Research Report | August 2023 | Download report.
By Health Action International and EANNASO
Access to medicines and medical commodities in Tanzania forms a crucial building block of the health system, and sexual and reproductive health (SRH) is a field of care which lies at the basis of a healthy society.
Unfortunately, Tanzania, with a maternal mortality rate of 556 per 100,000 live births and a low modern contraceptive use rate, experiences challenges with the adequate provision of SRH services and commodities. Therefore, this study was conducted to measure the availability, stockouts and affordability of 50 SRH commodities in 144 health facilities from the public, private and faith-based sectors across three provinces (Dodoma rural, Manyara and Morogoro).

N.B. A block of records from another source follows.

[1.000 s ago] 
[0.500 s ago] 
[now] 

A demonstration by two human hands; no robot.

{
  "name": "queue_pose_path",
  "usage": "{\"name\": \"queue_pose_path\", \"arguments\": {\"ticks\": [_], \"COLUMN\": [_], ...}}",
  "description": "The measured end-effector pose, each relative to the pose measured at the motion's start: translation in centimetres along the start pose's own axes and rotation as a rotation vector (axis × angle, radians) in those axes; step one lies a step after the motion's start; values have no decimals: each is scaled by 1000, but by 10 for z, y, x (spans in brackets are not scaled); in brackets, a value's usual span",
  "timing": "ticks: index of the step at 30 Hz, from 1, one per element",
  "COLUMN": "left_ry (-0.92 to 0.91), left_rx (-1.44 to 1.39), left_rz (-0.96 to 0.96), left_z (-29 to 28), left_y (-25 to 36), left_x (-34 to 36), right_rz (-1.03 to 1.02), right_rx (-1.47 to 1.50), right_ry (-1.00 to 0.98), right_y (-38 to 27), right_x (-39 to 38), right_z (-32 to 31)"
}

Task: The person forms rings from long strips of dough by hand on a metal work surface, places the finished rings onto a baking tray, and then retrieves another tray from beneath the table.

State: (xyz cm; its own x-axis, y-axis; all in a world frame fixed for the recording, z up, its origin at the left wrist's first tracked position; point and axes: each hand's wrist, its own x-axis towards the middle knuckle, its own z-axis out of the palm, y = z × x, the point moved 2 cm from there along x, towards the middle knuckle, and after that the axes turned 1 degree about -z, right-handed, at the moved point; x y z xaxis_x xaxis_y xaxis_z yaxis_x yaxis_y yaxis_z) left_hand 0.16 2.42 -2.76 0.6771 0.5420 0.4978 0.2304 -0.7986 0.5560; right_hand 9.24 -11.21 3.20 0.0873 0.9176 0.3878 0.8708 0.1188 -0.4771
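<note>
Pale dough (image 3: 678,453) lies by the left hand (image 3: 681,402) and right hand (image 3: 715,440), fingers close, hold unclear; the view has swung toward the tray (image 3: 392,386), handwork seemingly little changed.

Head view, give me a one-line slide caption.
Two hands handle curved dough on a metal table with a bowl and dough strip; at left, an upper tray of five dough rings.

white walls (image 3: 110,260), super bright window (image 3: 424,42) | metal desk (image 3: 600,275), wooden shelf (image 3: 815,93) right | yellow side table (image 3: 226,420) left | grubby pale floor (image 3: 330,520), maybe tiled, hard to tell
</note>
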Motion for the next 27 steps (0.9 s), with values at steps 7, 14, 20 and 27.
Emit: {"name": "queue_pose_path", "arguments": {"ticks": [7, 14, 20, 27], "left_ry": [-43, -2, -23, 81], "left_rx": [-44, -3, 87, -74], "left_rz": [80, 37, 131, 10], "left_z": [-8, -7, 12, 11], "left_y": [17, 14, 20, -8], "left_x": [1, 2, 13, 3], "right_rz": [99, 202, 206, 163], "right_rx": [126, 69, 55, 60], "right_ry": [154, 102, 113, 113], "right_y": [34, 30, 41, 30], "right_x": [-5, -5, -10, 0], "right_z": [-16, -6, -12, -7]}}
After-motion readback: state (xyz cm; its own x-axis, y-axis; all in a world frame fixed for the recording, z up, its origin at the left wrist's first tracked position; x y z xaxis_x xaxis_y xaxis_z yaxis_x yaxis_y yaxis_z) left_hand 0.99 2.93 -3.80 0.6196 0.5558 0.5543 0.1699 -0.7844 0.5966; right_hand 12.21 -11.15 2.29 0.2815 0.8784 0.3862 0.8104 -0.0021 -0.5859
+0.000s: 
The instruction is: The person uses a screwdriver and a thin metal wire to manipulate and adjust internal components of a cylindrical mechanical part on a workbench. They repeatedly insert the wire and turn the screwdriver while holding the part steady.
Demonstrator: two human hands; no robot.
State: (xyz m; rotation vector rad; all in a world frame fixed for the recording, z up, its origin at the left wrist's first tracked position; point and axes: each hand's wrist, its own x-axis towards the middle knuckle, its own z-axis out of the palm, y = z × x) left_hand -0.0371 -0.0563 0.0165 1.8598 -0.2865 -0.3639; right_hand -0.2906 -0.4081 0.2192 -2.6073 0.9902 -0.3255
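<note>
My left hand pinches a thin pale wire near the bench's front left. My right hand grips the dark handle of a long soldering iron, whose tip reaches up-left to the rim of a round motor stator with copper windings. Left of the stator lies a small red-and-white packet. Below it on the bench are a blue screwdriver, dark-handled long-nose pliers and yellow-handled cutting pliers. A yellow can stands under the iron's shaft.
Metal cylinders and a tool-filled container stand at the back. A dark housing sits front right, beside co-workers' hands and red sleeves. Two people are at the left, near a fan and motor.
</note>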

Availability: Family planning commodities had an extremely low availability in the private and faith-based sector, and a better, but still inadequate availability in the public sector. Availability of maternal health commodities, overall, was better compared to family planning commodities. Despite this, only oxytocin and magnesium sulphate made the 80% availability threshold as set by the World Health Organisation in the public sector. None made this threshold in the private and faith-based sectors. Commodities for the treatment of STIs overall had the best availability, with four out of nine making the 80% availability threshold. Availability of HIV/AIDS commodities was generally poor: in total only one commodity in the private sector (Atazanavir/ritonavir) and one in the faith-based sector (Lopinavir/ritonavir) were available in at least 80% of health facilities.
Stockouts: Every family planning commodity had experienced a stock out in at least some health facilities in the public sector. Stockouts generally lasted long, up to 106 days for ethinylestradiol + levonorgestrel. Regarding maternal health commodities, misoprostol and folic acid tablets had high numbers of lengthy stockouts in the public sector. None of the commodities had a stockout in the private and faith-based sectors, except for folic acid tablets at one heath facility. Stockouts of STI commodities were relatively common in the public and faith-based sectors, and less common in the private sector. Stockouts for HIV/AIDS commodities occurred sometimes in the public sector and weren’t recorded for the private and faith-based sector. However, especially in the private sector, availability of stock cards was low.
Affordability: Affordability of family planning commodities was good as they were generally offered for free across the sectors. One maternal health commodity was unaffordable in the public sector, compared to four in the private and faith-based sectors. Methyldopa was the most expensive maternal health commodity across sectors. Affordability of STI commodities was especially problematic in the public and private sectors, with 3 STI commodities being considered unaffordable in both of these sectors. HIV commodities were all offered for free to patients.
A multitude of recommendations are made to improve access to SRH commodities, including: setting minimum requirements (including FP Services) for the establishment of a health facility; establishment of a joint committee to ensure availability, affordability and accessibility of SRH commodities; setting a standard cost to all SRH commodities to ensure equal affordability and; installing a digital commodity tracking system.